Thank you Larry, trying it now.
For the subject of this page : outline view. It is just so sad “they” did not listen (dunno who is “they” of course). Would have made of Ooo exactly the tool I needed.
Any reasonably advanced document is extraordinarily enhanced when an author has an easily collapsible and expandable outline view such as that provided by Microsoft Word.
This feature has probably been the most requested feature in OpenOffice / LibreOffice over the many years it has been asked for.
The Navigator feature is no replacement for a in-document collapsible outline feature as in Microsoft Office and other packages.

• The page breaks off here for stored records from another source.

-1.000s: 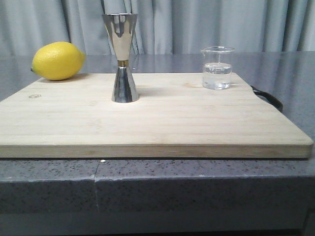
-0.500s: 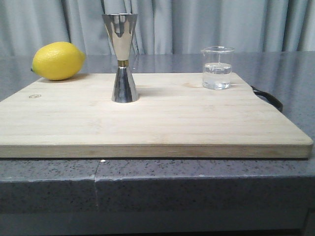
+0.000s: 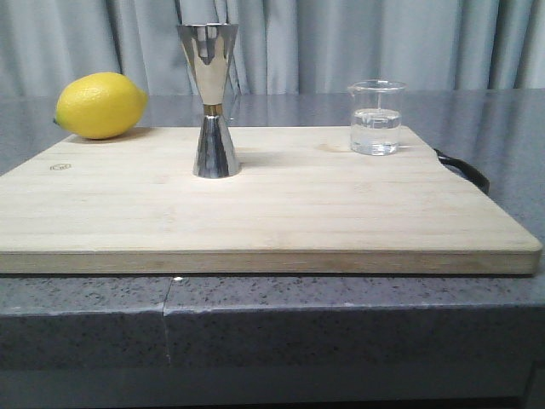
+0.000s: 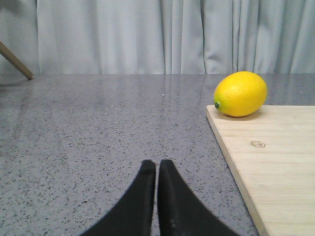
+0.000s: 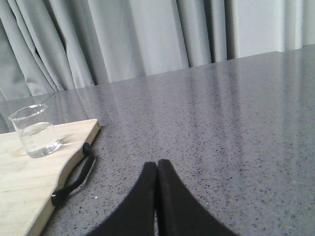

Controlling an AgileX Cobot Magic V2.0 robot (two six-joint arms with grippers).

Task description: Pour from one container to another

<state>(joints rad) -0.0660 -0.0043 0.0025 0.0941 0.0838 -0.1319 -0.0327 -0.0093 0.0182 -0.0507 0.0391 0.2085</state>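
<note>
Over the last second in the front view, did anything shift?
Nothing visibly changed. The beaker, with clear liquid in it, the steel jigger and the lemon sit where they were on the cutting board, and neither arm has entered the front view.

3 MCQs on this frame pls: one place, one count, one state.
1. Where does the yellow lemon sit?
A. On the far-left corner of the pale wooden cutting board
B. Beside the beaker
C. Inside the jigger

2. How many things stand or lie on the board?
A. One
B. Three
C. Five

3. The small clear glass beaker is:
A. Tipped over
B. Upright, holding clear liquid
C. Held by a gripper

Key:
1 A, left of the tall polished steel jigger.
2 B: lemon, jigger, beaker.
3 B, liquid level visible; left gripper and right gripper are shut, away from it.
</note>
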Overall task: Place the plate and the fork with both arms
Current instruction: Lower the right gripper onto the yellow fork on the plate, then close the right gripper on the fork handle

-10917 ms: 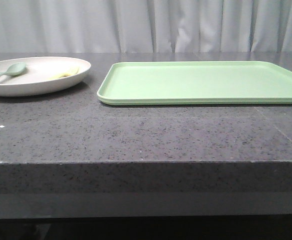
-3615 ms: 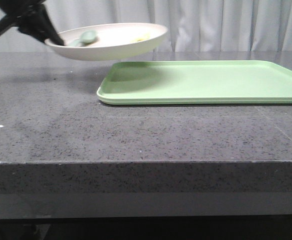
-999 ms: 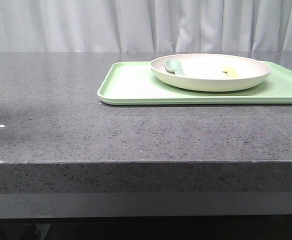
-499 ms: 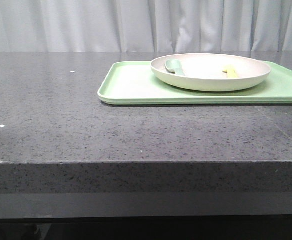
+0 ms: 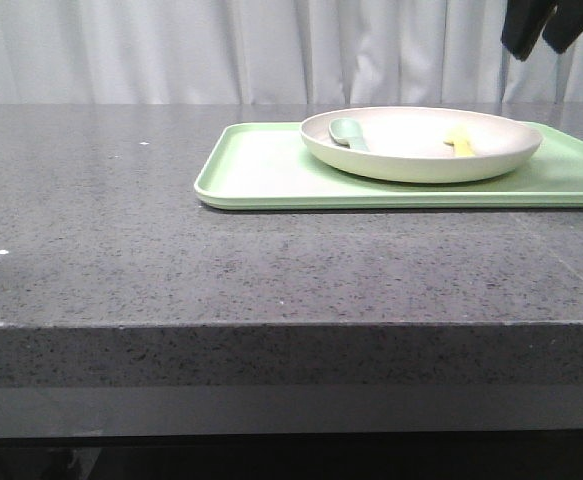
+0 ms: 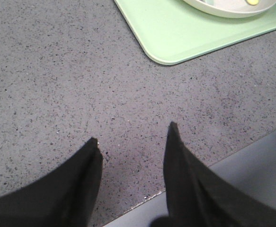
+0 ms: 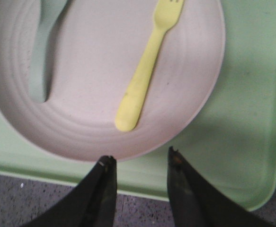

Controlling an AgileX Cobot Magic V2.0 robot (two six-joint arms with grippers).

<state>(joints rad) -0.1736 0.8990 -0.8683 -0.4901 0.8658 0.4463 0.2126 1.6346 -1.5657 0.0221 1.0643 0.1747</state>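
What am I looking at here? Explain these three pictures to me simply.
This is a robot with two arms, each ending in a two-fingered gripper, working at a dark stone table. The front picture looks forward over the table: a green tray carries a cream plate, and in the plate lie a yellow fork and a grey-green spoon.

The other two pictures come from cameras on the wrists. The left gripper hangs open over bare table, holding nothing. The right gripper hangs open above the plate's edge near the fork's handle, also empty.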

What is interesting is OpenOffice/LibreOffice Impress, impressively does have a collapsible outline feature, however, it does not hide regular text. Calc has foldable rows, to hide rows.
Using a hidden text expression defined through a complex and laborious process for each specified paragraph or section in Write, is certainly no answer. Point and collapse/expand hierarchies with a click of the mouse is the only way to do it.
Can the code from Impress or Calc be modified to provide collapsible hierarchies in Write in the form of foldable text?
Clearly the OpenOffice / LibreOffice developers are hugely retarded in this most basic understanding of writing complex documents, or the Write team do not have the technical skills to implement it. Perhaps the Impress and Calc teams have the skills?
One certainly can not complain in regard to opensource software, since the programmers have donated their time and effort for the good of all. However, those of us in the opensource field, are often vastly superior to paid programmers. Let’s try keep it that way.
Much thanks to the OpenOffice / LibreOffice teams!!!